Les hôtels doivent « intéresser leurs équipes à la satisfaction des clients » pour « conserver leur part de marché »
Les hôtels doivent « intéresser leurs équipes à la satisfaction des clients » pour « conserver leur part de marché »
Par Nathalie Bénet (Centre de recherche en management de Toulouse)
Face aux logeurs individuels, très concernés par les avis de leurs clients, un hôtelier sur trois seulement récompense son personnel lorsque les touristes expriment leur satisfaction, constate Nathalie Bénet, du Centre de recherche en management, qui incite à un changement rapide des pratiques de management hôtelier si la profession veut garder sa part de marché.
« Les hébergeurs individuels voient d’emblée le lien entre avis positifs et revenus à moyens termes ». | JOHN MACDOUGALL / AFP
Par Nathalie Bénet, Centre de recherche en management de Toulouse
La croissance phénoménale des plates-formes type Airbnb ou Homestay qui mettent en relation touristes et hébergeurs privés, constitue pour les hôteliers un défi majeur. Depuis la création d’Airbnb en 2008, 7 millions de voyageurs ont utilisé ses services en France, dont la moitié au cours de la seule année 2015.
Paris est la ville la plus concernée au monde par ce mouvement, avec plus de chambres proposées qu’à New York. Et cet essor est voué à continuer : la plate-forme et ses dizaines de milliers de loueurs ponctuels s’attaquent désormais au tourisme d’affaires, particulièrement rémunérateur.

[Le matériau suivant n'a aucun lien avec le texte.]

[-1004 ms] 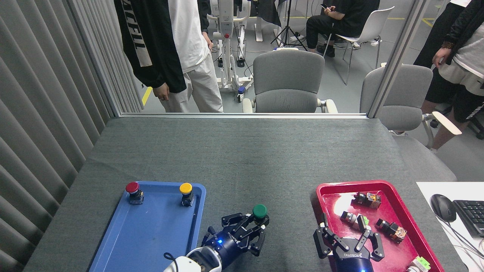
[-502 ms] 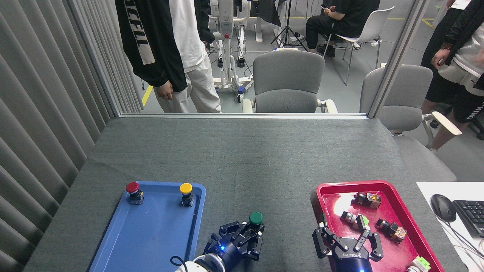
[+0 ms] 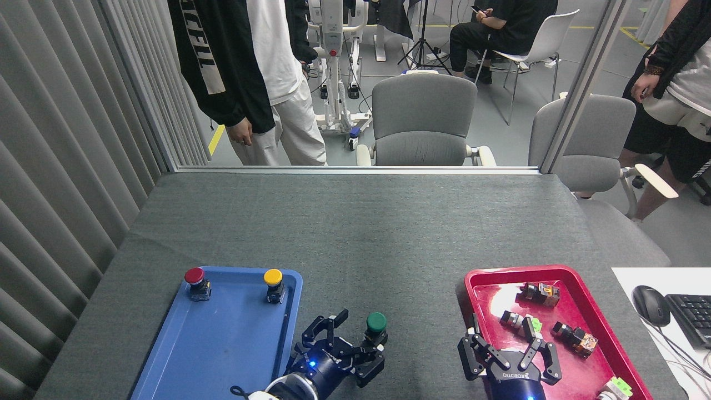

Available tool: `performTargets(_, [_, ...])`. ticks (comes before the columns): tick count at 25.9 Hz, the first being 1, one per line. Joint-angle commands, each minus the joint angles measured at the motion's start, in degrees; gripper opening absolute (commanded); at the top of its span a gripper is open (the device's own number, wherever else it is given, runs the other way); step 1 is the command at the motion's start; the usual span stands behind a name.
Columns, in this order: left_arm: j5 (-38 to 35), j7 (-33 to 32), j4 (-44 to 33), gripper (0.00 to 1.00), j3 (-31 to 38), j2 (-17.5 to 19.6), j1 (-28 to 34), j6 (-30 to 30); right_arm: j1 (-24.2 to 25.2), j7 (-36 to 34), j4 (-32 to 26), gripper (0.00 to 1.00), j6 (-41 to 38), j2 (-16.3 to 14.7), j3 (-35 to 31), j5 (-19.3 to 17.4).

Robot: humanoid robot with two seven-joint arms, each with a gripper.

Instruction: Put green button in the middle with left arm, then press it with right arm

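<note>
Green button (image 3: 376, 324): upright on the bare grey cloth near the front edge of the counter, between the blue tray and the red tray, dark-green cap on top, black body below.
Middle (image 3: 355, 244): bare dark-grey cloth of the counter between the two trays, carrying only the green button at its front part.
Left arm (image 3: 350, 347): entering at the front edge, just beside the blue tray's right rim; fingers spread, one raised toward the tray side, the other low and just beside the button's body; contact with the button not clear; blue light lit on the wrist.
Right arm (image 3: 508, 355): at the front edge over the front-left corner of the red tray; fingers spread wide, nothing between them; white lettering and blue light visible on the body.
Blue tray (image 3: 222, 355): at the front-left part of the counter.
Red-capped button (image 3: 195, 282): upright in the blue tray's far-left corner.
Yellow-capped button (image 3: 273, 284): upright near the blue tray's far-right corner.
Red tray (image 3: 477, 280): at the front-right part of the counter, holding several small switch parts lying loose; a pale green-and-white block (image 3: 615, 387) at its front-right corner.
Mouse (image 3: 650, 305) and keyboard (image 3: 691, 318): on a white surface beyond the right edge of the counter.
Beyond the far edge: two grey chairs and standing people.
</note>
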Motion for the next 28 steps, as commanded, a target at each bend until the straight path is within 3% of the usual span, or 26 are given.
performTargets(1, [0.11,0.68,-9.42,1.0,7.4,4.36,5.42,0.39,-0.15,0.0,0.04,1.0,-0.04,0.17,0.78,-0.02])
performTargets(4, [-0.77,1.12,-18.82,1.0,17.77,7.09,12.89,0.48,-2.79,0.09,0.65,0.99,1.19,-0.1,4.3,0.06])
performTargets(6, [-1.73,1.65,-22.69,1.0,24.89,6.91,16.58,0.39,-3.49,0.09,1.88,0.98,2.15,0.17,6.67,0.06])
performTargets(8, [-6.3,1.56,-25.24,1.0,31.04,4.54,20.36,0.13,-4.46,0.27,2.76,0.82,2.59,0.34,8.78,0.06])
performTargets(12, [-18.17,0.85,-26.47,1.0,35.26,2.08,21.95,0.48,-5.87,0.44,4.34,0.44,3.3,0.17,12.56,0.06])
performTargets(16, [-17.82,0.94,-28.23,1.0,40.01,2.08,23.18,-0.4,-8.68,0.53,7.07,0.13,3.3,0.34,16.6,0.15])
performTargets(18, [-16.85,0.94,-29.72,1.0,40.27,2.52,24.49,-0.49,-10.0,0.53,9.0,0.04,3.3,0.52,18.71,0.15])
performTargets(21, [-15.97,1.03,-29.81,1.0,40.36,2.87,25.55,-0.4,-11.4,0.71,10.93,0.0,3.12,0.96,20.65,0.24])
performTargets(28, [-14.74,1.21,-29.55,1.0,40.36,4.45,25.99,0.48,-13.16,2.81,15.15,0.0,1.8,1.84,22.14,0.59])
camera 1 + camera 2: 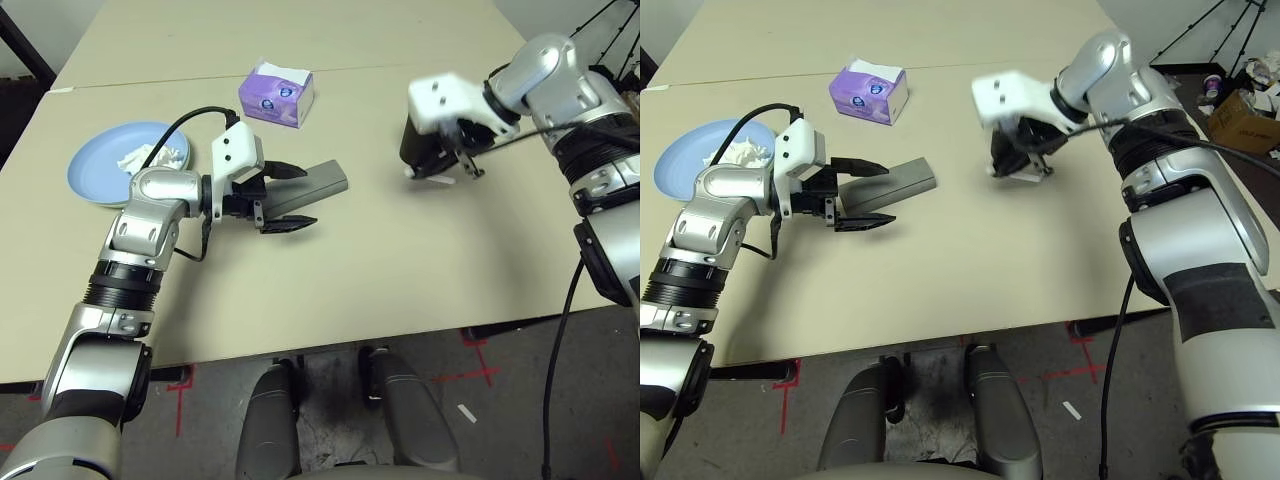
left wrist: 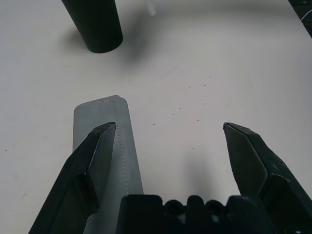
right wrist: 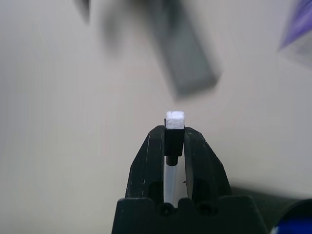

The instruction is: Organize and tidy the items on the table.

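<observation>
1. At about two o'clock on the table (image 1: pixel 330 300), the right end effector (image 3: pixel 174 127) is clenched on a white marker pen (image 3: pixel 175 118); the pen stands between its two fingers, with the square white end showing past the tips.
2. Just behind this end effector in the head views stands the black cup (image 2: pixel 95 24); it is upright, and I judge it is the place where the pen should go.
3. At about ten o'clock the left end effector (image 1: pixel 285 197) is released, its jaws wide apart; the grey glasses case (image 1: pixel 315 185) lies flat under one finger (image 2: pixel 95 151), and I cannot tell if that finger touches it.
4. At about nine o'clock, near the table edge, the blue plate (image 1: pixel 95 165) carries the crumpled white tissue (image 1: pixel 150 157); a purple tissue box (image 1: pixel 276 95) sits at about eleven o'clock.
5. To do this step well, I think the right arm should bring the pen over the mouth of the cup and turn it nearly vertical; it should lower the pen inside before letting go.
6. The risk, in my judgement, is knocking the cup; a slow approach from above is safer than one from the side.
</observation>
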Motion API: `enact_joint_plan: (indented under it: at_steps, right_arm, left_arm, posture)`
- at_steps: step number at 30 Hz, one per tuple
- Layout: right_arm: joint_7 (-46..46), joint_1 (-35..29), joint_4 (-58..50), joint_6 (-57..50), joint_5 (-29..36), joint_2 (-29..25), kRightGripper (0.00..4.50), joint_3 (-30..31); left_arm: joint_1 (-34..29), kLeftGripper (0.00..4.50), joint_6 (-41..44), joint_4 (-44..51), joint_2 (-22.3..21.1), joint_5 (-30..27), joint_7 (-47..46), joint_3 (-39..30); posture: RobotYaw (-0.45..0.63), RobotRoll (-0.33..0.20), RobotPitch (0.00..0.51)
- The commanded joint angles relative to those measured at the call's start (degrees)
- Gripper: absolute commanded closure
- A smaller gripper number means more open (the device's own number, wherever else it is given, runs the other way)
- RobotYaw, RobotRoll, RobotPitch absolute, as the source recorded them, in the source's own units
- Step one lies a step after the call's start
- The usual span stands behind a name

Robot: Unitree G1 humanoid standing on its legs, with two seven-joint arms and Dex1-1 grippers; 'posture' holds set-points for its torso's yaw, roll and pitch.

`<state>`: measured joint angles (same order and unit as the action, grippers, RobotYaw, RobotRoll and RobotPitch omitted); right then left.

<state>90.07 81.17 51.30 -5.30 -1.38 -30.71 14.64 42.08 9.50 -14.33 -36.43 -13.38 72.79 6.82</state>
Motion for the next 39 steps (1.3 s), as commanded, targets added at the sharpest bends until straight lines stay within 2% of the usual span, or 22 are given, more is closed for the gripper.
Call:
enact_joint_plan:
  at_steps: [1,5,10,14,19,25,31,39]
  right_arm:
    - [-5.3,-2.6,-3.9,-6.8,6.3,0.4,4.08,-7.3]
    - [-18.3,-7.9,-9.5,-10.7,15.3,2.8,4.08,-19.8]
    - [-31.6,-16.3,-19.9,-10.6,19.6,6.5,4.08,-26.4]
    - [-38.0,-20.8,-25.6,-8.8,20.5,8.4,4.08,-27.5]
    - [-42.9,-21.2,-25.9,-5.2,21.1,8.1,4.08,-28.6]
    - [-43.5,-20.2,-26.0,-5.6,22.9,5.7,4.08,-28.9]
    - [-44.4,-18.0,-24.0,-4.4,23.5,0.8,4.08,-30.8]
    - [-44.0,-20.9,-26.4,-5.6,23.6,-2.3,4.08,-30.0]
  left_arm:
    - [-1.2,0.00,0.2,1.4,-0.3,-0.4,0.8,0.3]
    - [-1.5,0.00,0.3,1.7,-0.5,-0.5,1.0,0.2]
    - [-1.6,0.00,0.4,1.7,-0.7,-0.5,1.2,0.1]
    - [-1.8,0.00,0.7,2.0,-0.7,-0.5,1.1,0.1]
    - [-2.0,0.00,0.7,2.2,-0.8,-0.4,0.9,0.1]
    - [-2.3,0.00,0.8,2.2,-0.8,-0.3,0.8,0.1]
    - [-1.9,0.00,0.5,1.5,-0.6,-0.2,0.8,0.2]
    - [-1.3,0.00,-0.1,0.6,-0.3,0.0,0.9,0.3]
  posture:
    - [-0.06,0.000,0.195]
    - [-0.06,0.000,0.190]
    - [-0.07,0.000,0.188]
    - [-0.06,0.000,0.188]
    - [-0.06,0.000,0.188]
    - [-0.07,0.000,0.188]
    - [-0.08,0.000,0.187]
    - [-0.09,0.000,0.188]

Quelles solutions pour résister à la déferlante ? La question de la fiscalité est posée, cruciale. Les hôtels réclament une chasse aux locations non déclarées, et aux petits malins qui font un business à plein-temps d’une activité taxée comme activité occasionnelle.
Mais au-delà, il s’agit pour les hôtels de réussir à nourrir le « good buzz », de susciter des remerciements chaleureux, des commentaires louangeurs. Les hébergeurs individuels savent fort bien comment y parvenir. Ils se mettent en quatre pour accueillir les voyageurs avec une bonne bouteille ou un gâteau maison. Ils leur donnent de bons tuyaux pour profiter du quartier, qu’ils se sentent comme à la maison… et s’expriment en ce sens sur le net !
Aucune ou peu de gratification
L’exercice est plus délicat pour des entreprises hôtelières, dont les responsables ne sont pas, la plupart du temps, en première ligne pour recevoir les clients et missionnent pour cela des salariés souvent rémunérés à peine plus que le smic.
Une recherche menée en 2014 sur un échantillon d’hôtels en Provence-Alpes-Côte-d’Azur, montre que seul un établissement sur trois, dans cette région emblématique du tourisme français, dispose d’un système de gestion lui permettant de tenir compte de la satisfaction des clients lorsqu’il rémunère son personnel.
L’information pourrait sembler anodine. Mais si les salariés de l’hôtellerie ne reçoivent aucune ou peu de gratification lorsque les clients font part de leur satisfaction, on ne peut s’étonner du succès des hébergeurs individuels, qui eux, voient d’emblée le lien entre avis positifs et revenus à moyens termes.
Dans un contexte de ralentissement de l’activité touristique, après les attentats qui ont endeuillé la France, le sujet est particulièrement brûlant, même si tous les hôteliers ne sont pas égaux face à ces défis.
Formations
Les grandes chaînes ont mis en œuvre des politiques concertées. Accor par exemple propose dans ses hôtels des systèmes de rémunération prenant en considération la performance des individus et des équipes. Les cadres sont rémunérés avec une part variable ; tous les salariés disposent d’un plan d’épargne salariale, d’un intéressement et d’un système de participation aux résultats. Mais ces grandes chaînes ne représentent qu’environ 20 % des hôtels français.
Il est urgent que l’ensemble des hôtels se mobilisent, en particulier les hôtels de milieu et de bas de gamme particulièrement touchés par la concurrence. Les établissements organisés en réseau comme Best Western, mettent déjà en commun une partie de leur effort de communication et de marketing. Ils pourraient aussi s’allier pour concevoir des politiques de ressources humaines incitatives, permettant d’intéresser finement leurs équipes à la satisfaction des clients.
La profession pourrait également organiser des formations pour soutenir les établissements indépendants, souvent en grande difficulté dans le contexte actuel. Une telle politique contribuerait à diminuer le turn-over important dans ce secteur où les salariés ne restent pas toujours volontiers. Elle aiderait aussi les hôtels à conserver leur part de marché.
La loi Macron d’août 2015 permet aux petites entreprises qui mettent en place des mécanismes de participation et d’intéressement de bénéficier d’une fiscalité plus favorable. Elle pourrait être mise en œuvre avec profit.